_Work to be completed_. Reproduce the first line of the entries that follow and each later line, word for word, ending with the one containing "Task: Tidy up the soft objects".

_Collected data entries_.
-------------------------

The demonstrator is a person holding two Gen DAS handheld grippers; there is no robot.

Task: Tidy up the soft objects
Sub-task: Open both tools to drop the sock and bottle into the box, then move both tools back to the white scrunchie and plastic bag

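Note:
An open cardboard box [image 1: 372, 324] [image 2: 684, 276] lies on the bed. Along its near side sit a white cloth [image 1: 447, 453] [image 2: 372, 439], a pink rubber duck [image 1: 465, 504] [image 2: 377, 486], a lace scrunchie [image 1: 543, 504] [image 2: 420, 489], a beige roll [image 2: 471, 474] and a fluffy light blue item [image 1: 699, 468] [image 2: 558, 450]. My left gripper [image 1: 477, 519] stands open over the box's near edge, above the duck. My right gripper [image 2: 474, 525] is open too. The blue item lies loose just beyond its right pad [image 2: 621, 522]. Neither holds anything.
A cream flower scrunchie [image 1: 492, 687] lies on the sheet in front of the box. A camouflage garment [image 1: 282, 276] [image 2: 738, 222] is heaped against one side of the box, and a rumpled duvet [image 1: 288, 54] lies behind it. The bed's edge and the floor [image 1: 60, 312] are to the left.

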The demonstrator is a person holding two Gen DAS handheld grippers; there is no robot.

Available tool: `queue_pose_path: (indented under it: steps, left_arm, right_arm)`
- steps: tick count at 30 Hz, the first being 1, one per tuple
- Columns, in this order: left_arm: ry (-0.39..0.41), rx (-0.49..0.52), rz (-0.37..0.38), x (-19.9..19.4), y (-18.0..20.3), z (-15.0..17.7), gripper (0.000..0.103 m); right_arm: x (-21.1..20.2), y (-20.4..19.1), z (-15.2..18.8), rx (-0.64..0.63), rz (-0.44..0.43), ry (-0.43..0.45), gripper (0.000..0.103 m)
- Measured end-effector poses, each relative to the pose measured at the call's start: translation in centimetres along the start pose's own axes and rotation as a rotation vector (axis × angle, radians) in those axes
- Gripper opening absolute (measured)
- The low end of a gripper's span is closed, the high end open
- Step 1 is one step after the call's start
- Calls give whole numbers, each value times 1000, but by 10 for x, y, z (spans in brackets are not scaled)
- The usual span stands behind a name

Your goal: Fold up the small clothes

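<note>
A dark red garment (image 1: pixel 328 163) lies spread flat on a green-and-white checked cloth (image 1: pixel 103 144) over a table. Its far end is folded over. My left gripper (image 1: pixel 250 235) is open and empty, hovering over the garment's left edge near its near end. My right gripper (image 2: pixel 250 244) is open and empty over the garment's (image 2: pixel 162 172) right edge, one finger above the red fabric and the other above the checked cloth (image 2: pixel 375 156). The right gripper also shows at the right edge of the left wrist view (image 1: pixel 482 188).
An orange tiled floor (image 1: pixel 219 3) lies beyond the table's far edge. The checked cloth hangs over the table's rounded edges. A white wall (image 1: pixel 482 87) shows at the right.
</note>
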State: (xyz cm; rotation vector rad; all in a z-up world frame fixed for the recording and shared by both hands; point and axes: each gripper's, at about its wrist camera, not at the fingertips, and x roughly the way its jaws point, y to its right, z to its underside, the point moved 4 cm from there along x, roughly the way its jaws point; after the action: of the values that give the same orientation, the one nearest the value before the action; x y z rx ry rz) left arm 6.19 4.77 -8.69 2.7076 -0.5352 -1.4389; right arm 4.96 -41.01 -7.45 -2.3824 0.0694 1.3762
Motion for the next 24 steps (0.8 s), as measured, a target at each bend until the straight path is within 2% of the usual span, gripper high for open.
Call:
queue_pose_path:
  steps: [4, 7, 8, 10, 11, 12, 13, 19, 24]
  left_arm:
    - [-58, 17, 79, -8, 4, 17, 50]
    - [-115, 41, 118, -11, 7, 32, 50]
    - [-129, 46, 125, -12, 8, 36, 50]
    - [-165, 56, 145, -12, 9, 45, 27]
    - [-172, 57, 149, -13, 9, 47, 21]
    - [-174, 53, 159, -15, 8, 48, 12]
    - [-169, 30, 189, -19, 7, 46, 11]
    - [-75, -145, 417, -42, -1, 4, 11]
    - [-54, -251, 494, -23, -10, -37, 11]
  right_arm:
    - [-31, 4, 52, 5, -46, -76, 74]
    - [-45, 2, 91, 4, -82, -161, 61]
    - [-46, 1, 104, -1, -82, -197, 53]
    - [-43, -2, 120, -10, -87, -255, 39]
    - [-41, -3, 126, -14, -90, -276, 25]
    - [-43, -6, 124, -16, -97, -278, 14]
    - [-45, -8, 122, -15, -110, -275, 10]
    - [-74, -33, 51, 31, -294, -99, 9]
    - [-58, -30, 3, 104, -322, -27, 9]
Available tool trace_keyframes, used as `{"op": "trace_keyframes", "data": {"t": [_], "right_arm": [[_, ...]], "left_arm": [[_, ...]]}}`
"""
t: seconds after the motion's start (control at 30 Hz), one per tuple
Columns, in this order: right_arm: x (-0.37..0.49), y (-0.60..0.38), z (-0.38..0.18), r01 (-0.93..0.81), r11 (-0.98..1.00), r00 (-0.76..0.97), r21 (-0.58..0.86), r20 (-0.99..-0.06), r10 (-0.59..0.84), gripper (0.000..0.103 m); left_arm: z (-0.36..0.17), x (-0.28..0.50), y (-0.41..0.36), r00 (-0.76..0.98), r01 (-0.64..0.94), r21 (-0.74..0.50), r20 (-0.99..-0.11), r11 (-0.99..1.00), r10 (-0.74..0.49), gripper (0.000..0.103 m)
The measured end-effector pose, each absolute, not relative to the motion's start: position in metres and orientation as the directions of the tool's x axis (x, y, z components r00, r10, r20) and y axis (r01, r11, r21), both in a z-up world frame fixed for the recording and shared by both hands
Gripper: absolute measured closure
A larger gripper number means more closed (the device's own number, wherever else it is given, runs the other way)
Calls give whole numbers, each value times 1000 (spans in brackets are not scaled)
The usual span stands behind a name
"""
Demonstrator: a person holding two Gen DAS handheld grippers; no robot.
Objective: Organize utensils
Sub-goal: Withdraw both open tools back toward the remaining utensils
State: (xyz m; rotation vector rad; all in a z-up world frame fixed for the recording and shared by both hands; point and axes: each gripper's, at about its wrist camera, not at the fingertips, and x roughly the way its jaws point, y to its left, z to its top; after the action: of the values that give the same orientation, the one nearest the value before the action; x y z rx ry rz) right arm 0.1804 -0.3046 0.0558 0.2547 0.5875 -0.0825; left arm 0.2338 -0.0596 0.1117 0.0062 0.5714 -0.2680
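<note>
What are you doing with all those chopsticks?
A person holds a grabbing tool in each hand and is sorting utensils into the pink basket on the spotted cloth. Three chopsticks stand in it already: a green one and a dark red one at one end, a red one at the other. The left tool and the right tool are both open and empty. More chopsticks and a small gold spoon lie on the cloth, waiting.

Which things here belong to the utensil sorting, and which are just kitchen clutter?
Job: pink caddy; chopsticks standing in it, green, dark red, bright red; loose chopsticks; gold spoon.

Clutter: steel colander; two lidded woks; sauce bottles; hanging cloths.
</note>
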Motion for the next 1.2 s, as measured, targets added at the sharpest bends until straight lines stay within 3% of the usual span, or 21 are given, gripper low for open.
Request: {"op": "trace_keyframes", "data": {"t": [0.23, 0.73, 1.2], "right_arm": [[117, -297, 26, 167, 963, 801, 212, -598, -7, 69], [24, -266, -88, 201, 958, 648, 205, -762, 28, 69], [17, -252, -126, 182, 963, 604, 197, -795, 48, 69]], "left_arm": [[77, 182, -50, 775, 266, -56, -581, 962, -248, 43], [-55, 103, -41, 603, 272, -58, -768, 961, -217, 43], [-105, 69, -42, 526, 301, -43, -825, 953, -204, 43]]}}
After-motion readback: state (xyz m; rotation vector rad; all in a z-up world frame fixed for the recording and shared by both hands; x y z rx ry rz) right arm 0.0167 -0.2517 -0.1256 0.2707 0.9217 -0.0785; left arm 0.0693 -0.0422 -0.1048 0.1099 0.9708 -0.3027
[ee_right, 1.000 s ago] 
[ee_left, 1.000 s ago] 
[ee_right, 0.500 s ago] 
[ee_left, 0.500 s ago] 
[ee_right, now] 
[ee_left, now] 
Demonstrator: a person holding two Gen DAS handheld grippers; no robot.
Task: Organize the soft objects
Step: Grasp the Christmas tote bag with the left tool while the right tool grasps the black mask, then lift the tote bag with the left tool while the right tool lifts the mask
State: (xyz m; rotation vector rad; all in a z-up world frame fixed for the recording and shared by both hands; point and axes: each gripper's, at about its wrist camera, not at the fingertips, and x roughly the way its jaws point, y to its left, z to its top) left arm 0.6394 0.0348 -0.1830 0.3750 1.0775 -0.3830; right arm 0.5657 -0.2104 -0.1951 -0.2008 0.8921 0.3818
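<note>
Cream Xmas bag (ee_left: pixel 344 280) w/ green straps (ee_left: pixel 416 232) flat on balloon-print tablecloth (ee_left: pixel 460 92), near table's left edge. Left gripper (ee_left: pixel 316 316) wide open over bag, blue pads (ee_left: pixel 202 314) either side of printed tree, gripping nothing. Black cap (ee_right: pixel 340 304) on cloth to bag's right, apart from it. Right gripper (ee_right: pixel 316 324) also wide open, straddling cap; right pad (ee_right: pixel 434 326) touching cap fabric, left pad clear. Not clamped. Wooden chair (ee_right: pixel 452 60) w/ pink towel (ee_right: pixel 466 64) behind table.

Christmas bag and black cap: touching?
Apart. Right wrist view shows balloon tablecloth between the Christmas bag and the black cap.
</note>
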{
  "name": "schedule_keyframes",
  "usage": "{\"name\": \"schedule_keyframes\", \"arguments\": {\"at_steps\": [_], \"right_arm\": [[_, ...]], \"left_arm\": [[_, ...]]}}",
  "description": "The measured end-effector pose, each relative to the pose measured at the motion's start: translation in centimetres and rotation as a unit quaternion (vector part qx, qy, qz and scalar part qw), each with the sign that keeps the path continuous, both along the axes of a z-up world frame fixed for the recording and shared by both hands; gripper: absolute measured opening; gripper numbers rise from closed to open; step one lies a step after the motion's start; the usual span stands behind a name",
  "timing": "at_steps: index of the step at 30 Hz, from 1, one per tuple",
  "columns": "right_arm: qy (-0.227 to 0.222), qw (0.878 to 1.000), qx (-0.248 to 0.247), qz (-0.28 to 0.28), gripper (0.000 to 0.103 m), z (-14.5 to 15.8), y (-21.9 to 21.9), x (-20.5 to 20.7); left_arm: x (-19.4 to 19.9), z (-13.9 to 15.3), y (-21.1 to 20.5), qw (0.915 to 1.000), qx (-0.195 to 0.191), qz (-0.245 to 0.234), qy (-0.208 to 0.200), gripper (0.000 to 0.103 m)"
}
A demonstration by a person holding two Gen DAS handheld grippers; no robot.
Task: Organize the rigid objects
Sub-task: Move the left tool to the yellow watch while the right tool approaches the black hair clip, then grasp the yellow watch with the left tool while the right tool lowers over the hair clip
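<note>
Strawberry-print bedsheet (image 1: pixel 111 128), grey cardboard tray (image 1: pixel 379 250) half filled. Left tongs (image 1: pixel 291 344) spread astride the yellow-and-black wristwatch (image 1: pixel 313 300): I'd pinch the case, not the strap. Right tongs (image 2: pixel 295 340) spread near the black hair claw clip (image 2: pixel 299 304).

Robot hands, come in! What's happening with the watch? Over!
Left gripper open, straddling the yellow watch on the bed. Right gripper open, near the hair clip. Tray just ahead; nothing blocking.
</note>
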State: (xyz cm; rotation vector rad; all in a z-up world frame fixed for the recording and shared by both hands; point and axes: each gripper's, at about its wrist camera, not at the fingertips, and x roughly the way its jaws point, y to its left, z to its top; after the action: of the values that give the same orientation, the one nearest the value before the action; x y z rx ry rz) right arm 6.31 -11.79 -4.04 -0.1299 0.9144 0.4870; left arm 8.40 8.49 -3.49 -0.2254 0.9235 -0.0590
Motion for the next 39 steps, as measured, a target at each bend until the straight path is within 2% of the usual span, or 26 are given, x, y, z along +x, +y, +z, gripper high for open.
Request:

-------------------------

_Response_.
The demonstrator is a person holding two Gen DAS handheld grippers; there is no robot.

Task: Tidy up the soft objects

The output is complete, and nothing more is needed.